RPM was a Canadian magazine that published the best-performing singles of Canada from 1964 to 2000. In 1998, fifteen songs peaked at number one on the magazine's chart. Chumbawamba's "Tubthumping" was the first chart-topper of the year while Canadian musician Alanis Morissette stayed at number one into 1999 with "Thank U". Seven musical acts attained their first Canadian number one this year: Matchbox Twenty, Natalie Imbruglia, Fastball, Goo Goo Dolls, Brandy, Monica, and Jennifer Paige. Two artists reached number one with more than one single: Bryan Adams and Goo Goo Dolls.
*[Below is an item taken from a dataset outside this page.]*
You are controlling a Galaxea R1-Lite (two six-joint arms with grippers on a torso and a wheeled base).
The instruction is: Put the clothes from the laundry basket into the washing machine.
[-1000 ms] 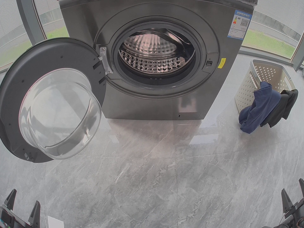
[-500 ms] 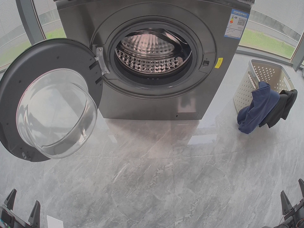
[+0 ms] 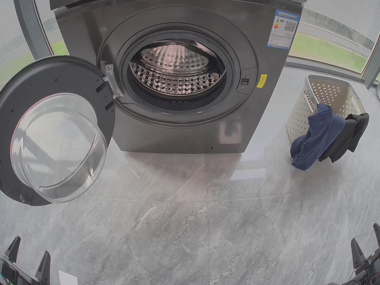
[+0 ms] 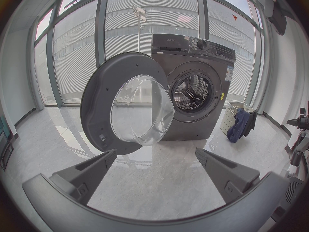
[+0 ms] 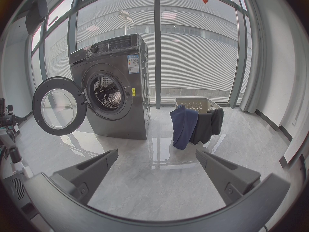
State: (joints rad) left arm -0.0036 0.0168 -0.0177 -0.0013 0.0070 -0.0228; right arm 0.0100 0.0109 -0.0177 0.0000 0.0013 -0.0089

The most successful song of the year, as well as the longest-running number-one hit, was "Torn" by Australian singer Natalie Imbruglia, which spent 12 nonconsecutive weeks at number one from April to July, interrupted on the week of 15 June by Fastball's "The Way". Two other songs also interrupted a single's reign at number one: "3 AM" by Matchbox Twenty kept Bryan Adams' "Back to You" off number one for two weeks, and "Iris" by Goo Goo Dolls lost the number-one position on the issue of 17 August to Brandy and Monica's "The Boy Is Mine".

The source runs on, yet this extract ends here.